Effects of intra-VTA κ- or μ-opiate receptor blockade on CB1 receptor-mediated modulation of opiate reward and aversion behaviors. A, Relative to rats receiving intra-PLC WIN 55,212-2 (500 ng/0.5 ml) versus supra-reward threshold morphine (n = 8), intra-PLC administration of WIN 55,212-2 (500 ng/0.5 μl) following intra-VTA administration of the KOR antagonist nor-BNI [50 (n = 8) or 500 (n = 6) ng/0.5 μl] dose-dependently blocks the ability of intra-PLC CB1 activation to switch morphine reward signaling into aversion. However, intra-VTA administration of a MOR antagonist, cyprodime (500 ng/0.5 μl; n = 6) fails to reverse the effects of intra-PLC CB1 activation. Intra-VTA administration of the highest effective dose of nor-BNI (500 ng/0.5 μl) does not produce any behavioral motivational effects in and of itself (n = 8; right). B, Intra-PLC administration of AM251 (500 ng/0.5 μl) following intra-VTA administration of the MOR antagonist cyprodime [50 (n = 7) or 500 (n = 7) ng/0.5 μl] dose-dependently blocks the ability of intra-PLC CB1 receptor blockade to potentiate sub-reward threshold morphine effects, relative to intra-PLC AM251 alone (n = 8). In contrast, intra-VTA administration of the KOR antagonist, nor-BNI (500 ng/0.5 μl; n = 6) fails to reverse the effects of intra-PLC CB1 blockade. Intra-VTA administration of the highest effective dose of cyprodime (500 ng/0.5 μl) does not produce any behavioral motivational effects in and of itself (n = 8; right).

Figure 7.

Histological analysis of intra-VTA microinfusion locations. A, Microphotograph showing representative bilateral intra-VTA infusion locations.
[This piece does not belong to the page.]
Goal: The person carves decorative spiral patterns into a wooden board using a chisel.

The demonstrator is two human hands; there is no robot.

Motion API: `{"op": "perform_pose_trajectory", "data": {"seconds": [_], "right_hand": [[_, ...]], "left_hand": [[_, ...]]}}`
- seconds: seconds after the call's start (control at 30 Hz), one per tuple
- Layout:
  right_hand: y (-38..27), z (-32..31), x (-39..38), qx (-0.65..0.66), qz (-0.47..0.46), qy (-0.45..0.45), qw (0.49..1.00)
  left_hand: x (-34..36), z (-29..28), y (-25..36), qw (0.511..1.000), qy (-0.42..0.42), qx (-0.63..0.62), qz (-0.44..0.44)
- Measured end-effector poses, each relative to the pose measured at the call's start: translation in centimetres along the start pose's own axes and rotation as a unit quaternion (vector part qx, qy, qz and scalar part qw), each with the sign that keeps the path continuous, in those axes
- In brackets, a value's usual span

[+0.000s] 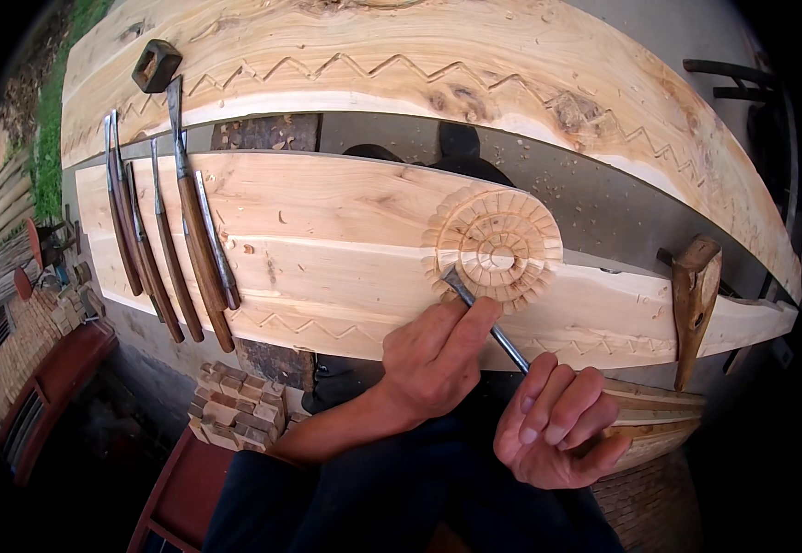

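A carving chisel slants across the near board, its flared tip resting at the lower-left part of a carved round rosette. My left hand is closed around the chisel's shaft just behind the tip. Farther back, my right hand has its fingers curled over the rear end, with the thumb sticking out to the right. The chisel's rear end is hidden inside that hand. Rings of scalloped cuts make up the rosette, and shallow zigzag lines run along the board's near edge. The pale wooden board lies crosswise before me.
Several wooden-handled chisels lie side by side on the board's left. A wooden mallet rests on its right end. Beyond is a larger board with zigzag carving and a dark hollow block. Stacked wood blocks stand lower left.
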State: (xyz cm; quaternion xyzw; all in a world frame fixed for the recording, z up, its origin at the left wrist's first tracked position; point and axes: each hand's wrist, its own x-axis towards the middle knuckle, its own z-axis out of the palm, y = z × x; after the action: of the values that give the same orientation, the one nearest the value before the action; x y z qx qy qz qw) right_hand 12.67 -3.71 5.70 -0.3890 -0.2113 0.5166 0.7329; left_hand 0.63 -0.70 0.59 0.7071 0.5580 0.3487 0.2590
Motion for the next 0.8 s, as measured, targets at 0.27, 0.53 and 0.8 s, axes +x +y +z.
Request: {"op": "perform_pose_trajectory", "data": {"seconds": [0.27,0.53,0.8], "right_hand": [[0.2,0.0,-0.4,0.017,0.001,0.005,1.0],[0.2,0.3,-0.3,0.063,0.038,0.012,0.997],[0.0,-1.6,1.2,-0.084,-0.065,-0.193,0.975]], "left_hand": [[-0.4,-0.2,-0.2,1.0,0.013,-0.009,-0.007],[-1.3,-1.4,-0.5,1.0,0.0,0.016,-0.006],[0.6,-1.2,-0.3,0.998,-0.048,-0.01,0.04]]}}
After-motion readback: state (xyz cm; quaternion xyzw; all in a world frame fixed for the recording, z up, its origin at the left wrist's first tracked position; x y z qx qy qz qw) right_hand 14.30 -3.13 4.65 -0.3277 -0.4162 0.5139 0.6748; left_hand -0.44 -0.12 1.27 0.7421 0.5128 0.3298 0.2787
B, Schematic summary of intra-VTA microinjector locations; ● = intra-VTA nor-BNI (500 ng/0.5 μl); □ = intra-VTA cyprodime (500 ng/05 μl). C, Schematic summary showing relative intra-VTA cannulae placement locations relative to behavioral CPP index score (total time in saline environment + total time in morphine environment/total time in morphine environment; de Jaeger et al., 2013) for rats receiving the behaviorally effective doses of either intra-VTA cyprodime or nor-BNI.